:: Assigned task ::
Scan the material below for the word "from", then copy every line in which it appears.

(Beginning of Data block)

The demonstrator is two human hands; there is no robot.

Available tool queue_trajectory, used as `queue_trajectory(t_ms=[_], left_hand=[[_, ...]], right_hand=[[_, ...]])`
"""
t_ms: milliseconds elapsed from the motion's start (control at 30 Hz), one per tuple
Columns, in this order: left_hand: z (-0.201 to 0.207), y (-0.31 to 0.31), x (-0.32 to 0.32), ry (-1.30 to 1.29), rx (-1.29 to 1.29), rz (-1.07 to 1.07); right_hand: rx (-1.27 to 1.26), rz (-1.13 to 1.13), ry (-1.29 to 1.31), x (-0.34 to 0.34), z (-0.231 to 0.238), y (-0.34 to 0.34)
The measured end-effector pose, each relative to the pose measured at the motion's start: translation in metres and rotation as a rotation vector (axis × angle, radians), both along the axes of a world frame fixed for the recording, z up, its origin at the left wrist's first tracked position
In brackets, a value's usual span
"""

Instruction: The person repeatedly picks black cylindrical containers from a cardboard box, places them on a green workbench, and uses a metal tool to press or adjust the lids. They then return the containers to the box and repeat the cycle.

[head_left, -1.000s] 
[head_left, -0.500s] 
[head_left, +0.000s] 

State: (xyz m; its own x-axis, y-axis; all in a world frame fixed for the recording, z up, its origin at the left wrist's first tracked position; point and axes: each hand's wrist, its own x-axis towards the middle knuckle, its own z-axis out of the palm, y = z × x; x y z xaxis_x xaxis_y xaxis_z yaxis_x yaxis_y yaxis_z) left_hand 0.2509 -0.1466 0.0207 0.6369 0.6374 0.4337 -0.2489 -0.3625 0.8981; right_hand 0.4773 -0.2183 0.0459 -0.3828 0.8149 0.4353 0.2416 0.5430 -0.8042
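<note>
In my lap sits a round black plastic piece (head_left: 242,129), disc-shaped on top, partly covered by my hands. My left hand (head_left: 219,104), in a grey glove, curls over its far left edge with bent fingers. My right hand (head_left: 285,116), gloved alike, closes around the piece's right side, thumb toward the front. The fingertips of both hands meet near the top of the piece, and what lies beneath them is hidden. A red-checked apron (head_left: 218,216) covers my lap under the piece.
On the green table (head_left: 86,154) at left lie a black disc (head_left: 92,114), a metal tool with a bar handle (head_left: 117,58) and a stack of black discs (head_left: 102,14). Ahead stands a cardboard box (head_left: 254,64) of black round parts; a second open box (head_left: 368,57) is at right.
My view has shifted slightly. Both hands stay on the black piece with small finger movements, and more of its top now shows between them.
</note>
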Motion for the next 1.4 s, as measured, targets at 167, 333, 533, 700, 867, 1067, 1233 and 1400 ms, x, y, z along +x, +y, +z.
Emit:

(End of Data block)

:: Solution for this task ::
t_ms: milliseconds elapsed from the motion's start (control at 30 Hz), one per tuple
Instruction: The person repeatedly picks black cylindrical containers from a cardboard box, places them on a green workbench, and uses a metal tool to press or adjust the lids. They then return the containers to the box and repeat the cycle.

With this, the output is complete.